Does not solve the case where one actually wants to provide services of
course.

> This de-couples you from any one provider, and gives
> you some simple multi-homing capabilities. An example of doing this using
pf
> was posted on this list recently. (There: something relevant to
> misc@openbsd.org at last :-)

:)

> So NAT will be deployed because it has *commercial* benefits. The IPv6
> techno-utopians will continue to be unhappy.

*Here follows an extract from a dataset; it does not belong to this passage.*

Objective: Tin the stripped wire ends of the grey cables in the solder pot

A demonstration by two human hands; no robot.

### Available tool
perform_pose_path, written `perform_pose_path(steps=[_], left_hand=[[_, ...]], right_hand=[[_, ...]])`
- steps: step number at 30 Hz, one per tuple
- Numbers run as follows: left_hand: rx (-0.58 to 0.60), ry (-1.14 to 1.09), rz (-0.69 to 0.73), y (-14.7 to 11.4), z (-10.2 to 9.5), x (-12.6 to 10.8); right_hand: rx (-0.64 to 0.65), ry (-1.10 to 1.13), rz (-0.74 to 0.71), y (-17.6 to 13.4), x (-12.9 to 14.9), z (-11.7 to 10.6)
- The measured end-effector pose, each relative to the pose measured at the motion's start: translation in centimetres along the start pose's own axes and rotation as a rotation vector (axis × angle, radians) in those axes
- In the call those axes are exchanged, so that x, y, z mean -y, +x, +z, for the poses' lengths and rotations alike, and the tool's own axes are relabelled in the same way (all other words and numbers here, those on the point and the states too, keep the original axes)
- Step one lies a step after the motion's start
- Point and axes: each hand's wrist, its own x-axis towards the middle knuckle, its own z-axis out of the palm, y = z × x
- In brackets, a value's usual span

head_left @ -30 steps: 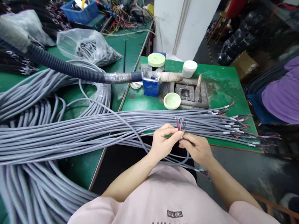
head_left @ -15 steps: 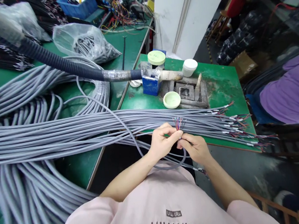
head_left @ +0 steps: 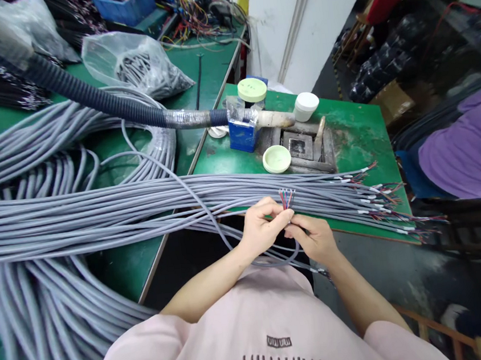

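Cable end [head_left: 287,200] is pinched by left hand [head_left: 263,228] and right hand [head_left: 318,239] near bench edge [head_left: 370,233].

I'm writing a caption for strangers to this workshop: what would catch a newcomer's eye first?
A bundle of grey cables runs across the middle, from the left edge onto the green table. Over its near side, the left hand and right hand hold coloured wires, tips up. A dark hose slants in from the upper left.
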Motion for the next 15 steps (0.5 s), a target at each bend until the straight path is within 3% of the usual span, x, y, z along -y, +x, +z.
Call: perform_pose_path(steps=[11,15], left_hand=[[0.027,-0.036,-0.013,-0.2,0.0,-0.3],[0.149,-0.073,-0.072,-0.6,0.6,-0.1]], right_hand=[[-0.031,-0.125,-0.092,-0.4,-0.4,-0.1],[-0.017,-0.179,-0.097,-1.5,-0.3,-0.9]])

No the application programmer will remain unhappy as they need to fiddle
to get around that NAT all the time.

>>> 6. SMALL PROVIDERS, DEVELOPING COUNTRIES
>> No problem there, even when you wrote that document. ANY ISP has a plan
>> for 200 customers, if you don't well, is there use for you then getting
>> a /32 of address space?
>
> (1) A /48 may well be enough in terms of space, but the problem is that it
> is provider-assigned, giving both the ISP and all their customers a huge
> pain later on of renumbering.

Then get PI space. That is 'get your own set of globally unique
addresses'. How others can reach it is a different question.

> (2) If you only get a /48, then your customers by definition must get
> smaller allocations than /48, making them second-class to customers of
> "real" ISPs.

No, the /48's given out by ARIN are "PI" and don't have any such
requirement. Those prefixes are assigned to one 'site'.

And that is why /48's (or actually a site-size prefix) are so nice, if
you start out with a block from an ISP, you make your network design in
that /48. Later you get your own PI block, your network design remains
valid, the renumbering pain and hassle thus mostly remains at contacting
and reconfiguring external parties. Internally one can relatively easily
renumber.


> Some of the initial rigid design of IPv6, totally divorced from commercial
> reality, has thankfully now gone: remember the 13-bit "top level
aggregator"
> and 13-bit "second level aggregator"? But from a micro-ISP's point of view,
> it lives on in the /32 (provider) to /48 (end site) divide. Not that it
> matters a jot if IPv6 never rolls out.

Those are just artificial barriers put in place in most of the current
policies. Most ISP's and transits who have filtering in place accept
prefixes upto /48's without question. Quite a moot point thus.